1404 treaty between Poland and the Teutonic Knights

Peace of Raciążek was a treaty signed on 22 May 1404 between Kingdom of Poland, Grand Duchy of Lithuania, and the Teutonic Knights, regarding the control of the Dobrzyń Land and Samogitia. Poland in essence confirmed the Treaty of Kalisz of 1342 and Lithuania – the Treaty of Salynas of 1398. The treaty was not stable and the situation soon changed with the Polish-Lithuanian–Teutonic War of 1409–1411.

Poland, with support of the papacy, was able to increase its ties with the Grand Duchy, by signing the Union of Vilnius and Radom in 1401. The same year Samogitians rebelled against the Knights. The rebels burnt several Teutonic castles. The Knights retaliated by raiding Kaunas and Grodno. In 1402 the Order allied with Lithuanian duke Švitrigaila, brother of Władysław II Jagiełło, who promised to follow the Treaty of Salynas and cede Samogitia to the Knights.

When neither side could achieve decisive victory and Vytautas the Great wanted to direct his attention to a war against Yury of Smolensk, the negotiations started in summer 1403. The final treaty was signed in Raciążek and addressed some of the territories disputed between Poland, Lithuania and the Order: the Dobrzyń Land was to return to Poland for a fee, Samogitia was to remain with the Order, and the discussion regarding the Gdańsk (Danzig) region was inconclusive. Švitrigaila was allowed to return to Podolia.

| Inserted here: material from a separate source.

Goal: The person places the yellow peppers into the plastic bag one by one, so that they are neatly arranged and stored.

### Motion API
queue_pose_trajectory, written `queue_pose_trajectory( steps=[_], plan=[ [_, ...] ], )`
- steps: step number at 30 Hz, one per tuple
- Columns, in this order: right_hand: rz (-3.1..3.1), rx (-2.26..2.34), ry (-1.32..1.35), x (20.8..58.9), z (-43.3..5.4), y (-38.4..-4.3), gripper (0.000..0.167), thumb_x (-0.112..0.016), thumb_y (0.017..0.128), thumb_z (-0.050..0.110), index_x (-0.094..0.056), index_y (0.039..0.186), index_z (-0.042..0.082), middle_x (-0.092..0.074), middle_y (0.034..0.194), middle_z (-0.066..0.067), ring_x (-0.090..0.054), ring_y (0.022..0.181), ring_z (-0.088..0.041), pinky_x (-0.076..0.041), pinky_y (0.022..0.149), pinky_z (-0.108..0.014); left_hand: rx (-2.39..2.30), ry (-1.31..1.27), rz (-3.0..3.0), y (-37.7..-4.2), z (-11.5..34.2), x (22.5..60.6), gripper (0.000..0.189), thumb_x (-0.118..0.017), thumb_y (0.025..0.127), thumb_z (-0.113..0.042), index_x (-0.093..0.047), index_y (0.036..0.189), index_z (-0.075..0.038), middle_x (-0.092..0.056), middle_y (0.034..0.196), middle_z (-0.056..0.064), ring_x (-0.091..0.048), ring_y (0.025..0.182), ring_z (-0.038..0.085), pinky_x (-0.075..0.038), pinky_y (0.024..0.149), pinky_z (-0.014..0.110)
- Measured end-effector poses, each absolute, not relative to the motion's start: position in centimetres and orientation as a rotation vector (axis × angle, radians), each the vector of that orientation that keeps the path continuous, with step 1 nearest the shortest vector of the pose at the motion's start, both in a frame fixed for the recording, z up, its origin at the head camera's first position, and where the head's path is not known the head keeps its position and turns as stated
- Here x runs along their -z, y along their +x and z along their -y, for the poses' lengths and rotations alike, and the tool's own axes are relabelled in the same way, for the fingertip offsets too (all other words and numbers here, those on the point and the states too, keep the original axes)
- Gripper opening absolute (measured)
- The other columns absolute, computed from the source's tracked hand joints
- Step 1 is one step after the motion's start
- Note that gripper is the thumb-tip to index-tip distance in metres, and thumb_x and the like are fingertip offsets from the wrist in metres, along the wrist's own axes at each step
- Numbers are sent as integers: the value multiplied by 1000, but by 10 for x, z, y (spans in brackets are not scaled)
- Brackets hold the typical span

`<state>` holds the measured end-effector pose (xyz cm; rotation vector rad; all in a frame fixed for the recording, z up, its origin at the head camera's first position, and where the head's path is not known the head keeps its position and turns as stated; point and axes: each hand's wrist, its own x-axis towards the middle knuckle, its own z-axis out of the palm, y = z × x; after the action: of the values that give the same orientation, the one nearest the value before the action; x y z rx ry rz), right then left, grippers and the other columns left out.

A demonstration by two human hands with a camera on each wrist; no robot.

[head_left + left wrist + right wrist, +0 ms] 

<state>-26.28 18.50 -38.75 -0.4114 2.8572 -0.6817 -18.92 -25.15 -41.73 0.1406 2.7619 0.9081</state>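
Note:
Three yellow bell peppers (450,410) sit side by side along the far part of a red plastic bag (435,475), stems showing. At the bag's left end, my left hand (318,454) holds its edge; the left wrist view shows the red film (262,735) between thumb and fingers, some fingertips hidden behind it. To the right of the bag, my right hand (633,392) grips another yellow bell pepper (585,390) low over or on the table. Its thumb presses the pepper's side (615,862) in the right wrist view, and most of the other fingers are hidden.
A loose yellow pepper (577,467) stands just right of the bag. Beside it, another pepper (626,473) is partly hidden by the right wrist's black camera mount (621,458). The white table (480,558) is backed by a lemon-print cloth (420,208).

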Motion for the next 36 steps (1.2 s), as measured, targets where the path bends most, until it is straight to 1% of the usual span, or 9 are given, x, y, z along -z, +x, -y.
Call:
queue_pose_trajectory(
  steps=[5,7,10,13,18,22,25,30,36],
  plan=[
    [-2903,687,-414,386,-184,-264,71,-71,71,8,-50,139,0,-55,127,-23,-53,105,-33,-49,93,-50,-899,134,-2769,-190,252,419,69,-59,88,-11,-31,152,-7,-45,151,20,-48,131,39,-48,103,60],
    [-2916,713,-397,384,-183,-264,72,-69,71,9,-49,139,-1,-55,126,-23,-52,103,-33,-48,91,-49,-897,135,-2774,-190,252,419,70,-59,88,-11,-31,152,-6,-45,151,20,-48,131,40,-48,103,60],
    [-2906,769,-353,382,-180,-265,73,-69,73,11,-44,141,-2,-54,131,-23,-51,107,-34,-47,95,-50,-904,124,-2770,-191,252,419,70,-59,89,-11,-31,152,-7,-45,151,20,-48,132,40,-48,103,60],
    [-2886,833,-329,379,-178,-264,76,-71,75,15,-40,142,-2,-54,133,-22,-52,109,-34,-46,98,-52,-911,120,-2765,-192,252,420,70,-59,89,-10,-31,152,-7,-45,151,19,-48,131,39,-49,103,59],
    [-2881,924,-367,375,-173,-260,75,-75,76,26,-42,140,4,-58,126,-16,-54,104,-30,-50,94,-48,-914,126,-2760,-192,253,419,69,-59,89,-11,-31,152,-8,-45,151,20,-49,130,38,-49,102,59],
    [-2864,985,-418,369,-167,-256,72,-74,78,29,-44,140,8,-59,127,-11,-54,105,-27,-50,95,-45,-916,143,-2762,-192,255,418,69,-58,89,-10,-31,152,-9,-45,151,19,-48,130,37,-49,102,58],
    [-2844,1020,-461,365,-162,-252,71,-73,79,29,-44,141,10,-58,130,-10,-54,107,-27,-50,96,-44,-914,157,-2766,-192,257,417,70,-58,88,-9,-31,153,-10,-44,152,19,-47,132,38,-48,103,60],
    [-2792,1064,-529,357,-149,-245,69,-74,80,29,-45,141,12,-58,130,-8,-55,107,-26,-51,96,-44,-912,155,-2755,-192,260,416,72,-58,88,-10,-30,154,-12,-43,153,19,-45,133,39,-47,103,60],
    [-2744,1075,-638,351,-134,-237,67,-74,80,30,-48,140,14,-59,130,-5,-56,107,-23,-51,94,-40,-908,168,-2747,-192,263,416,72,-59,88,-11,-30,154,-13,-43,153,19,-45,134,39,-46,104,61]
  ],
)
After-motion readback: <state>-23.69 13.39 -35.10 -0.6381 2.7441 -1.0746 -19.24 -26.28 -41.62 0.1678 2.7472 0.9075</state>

When in 1408 Vytautas concluded his wars in the east with the Grand Duchy of Moscow, he was able to concentrate on the Teutonic Knights again. Samogitians rebelled for the second time in 1409. That led to a new war between Poland–Lithuania and the Knights, who were decisively defeated in the Battle of Grunwald in 1410. The Peace of Thorn (1411) changed borders determined by the Peace of Raciążek.